Stay up to date with notifications from The Independent

Notifications can be managed in browser preferences.

SuperGroup is back in fashion with City

Laura Chesters
Wednesday 10 October 2012 21:32 BST
Comments

Your support helps us to tell the story

From reproductive rights to climate change to Big Tech, The Independent is on the ground when the story is developing. Whether it's investigating the financials of Elon Musk's pro-Trump PAC or producing our latest documentary, 'The A Word', which shines a light on the American women fighting for reproductive rights, we know how important it is to parse out the facts from the messaging.

At such a critical moment in US history, we need reporters on the ground. Your donation allows us to keep sending journalists to speak to both sides of the story.

The Independent is trusted by Americans across the entire political spectrum. And unlike many other quality news outlets, we choose not to lock Americans out of our reporting and analysis with paywalls. We believe quality journalism should be available to everyone, paid for by those who can afford it.

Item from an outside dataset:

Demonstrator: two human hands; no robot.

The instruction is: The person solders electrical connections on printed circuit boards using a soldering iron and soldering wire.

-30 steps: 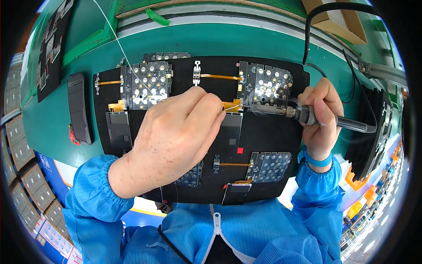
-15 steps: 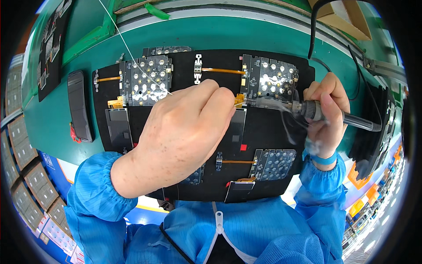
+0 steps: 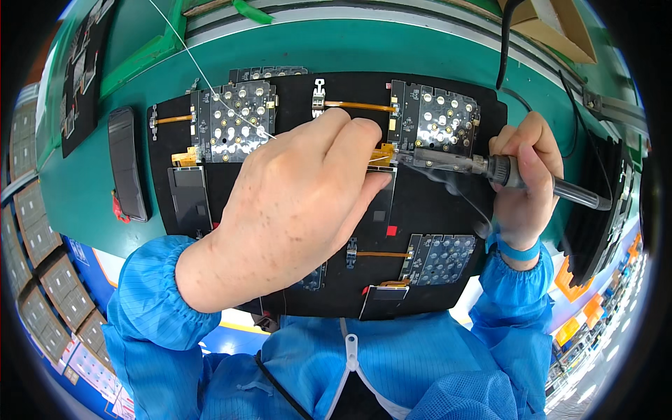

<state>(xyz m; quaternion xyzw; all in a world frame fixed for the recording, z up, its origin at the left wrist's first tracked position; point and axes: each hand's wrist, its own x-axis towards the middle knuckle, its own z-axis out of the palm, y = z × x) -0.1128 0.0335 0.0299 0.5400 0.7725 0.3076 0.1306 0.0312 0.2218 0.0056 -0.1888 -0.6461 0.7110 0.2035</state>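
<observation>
My left hand (image 3: 294, 189) is closed over the middle of the black mat, pinching a thin solder wire (image 3: 199, 68) that runs in from the upper left. The wire's end shows past my fingertips, at an orange flex connector (image 3: 383, 154). My right hand (image 3: 528, 175) grips a soldering iron (image 3: 514, 172) with its tip pointing left at that same connector. Pale smoke drifts below the iron. The connector lies between a keypad circuit board (image 3: 435, 115) and a small dark display (image 3: 383, 208). My left fingers partly hide the connector and display.
More keypad boards (image 3: 234, 120) and displays (image 3: 189, 196) lie on the black mat (image 3: 448, 203). A dark phone (image 3: 126, 164) rests on the green table at left. Black foam sheets (image 3: 595, 210) are stacked at right. The iron's cable and a cardboard box (image 3: 553, 31) are at upper right.
The view has shifted slightly. My left thumb sits a little lower and apart from the fingers, showing more of the orange connector. The iron stays at the connector, and the smoke has changed shape.
</observation>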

Your support makes all the difference.

How can a City analyst predict the fickle world of young fashion and how long will Superdry, Hollister and Abercrombie & Fitch remain on the shopping list of the worlds' teens and twenty-somethings?

City scribblers don't claim to know the answer but they do think Superdry owner SuperGroup has turned a corner and it could be worth buying the shares.

Following an analysts' meeting with management, Peel Hunt's John Stevenson said it is "regaining control" following "a plague of self-inflicted profit warnings in the past 12 months".

He said that although there is still a lot to be done, "infrastructure, system and process improvements reduce the short-term forecast risk".

He gives the shares a hold target, up from sell, and upgraded his share price target to 650p from 300p.

Seymour Pierce's retail experts were also positive, and gave the shares a buy rating with a share price target of 750p.

Meanwhile, scribes at Canaccord Genuity were even keener, giving it a buy rating with a 850p share price target.

Canaccord's Wayne Brown said: "Supergroup has delivered two consecutive quarters of decent growth and we feel reassuring updates for the remainder of the year will not only be a theme for 2013 but will transform the appeal of the shares."

SuperGroup's shares leapt 12p to 672p.

Staying on the retail theme, could it be time to throw away the Argos catalogue?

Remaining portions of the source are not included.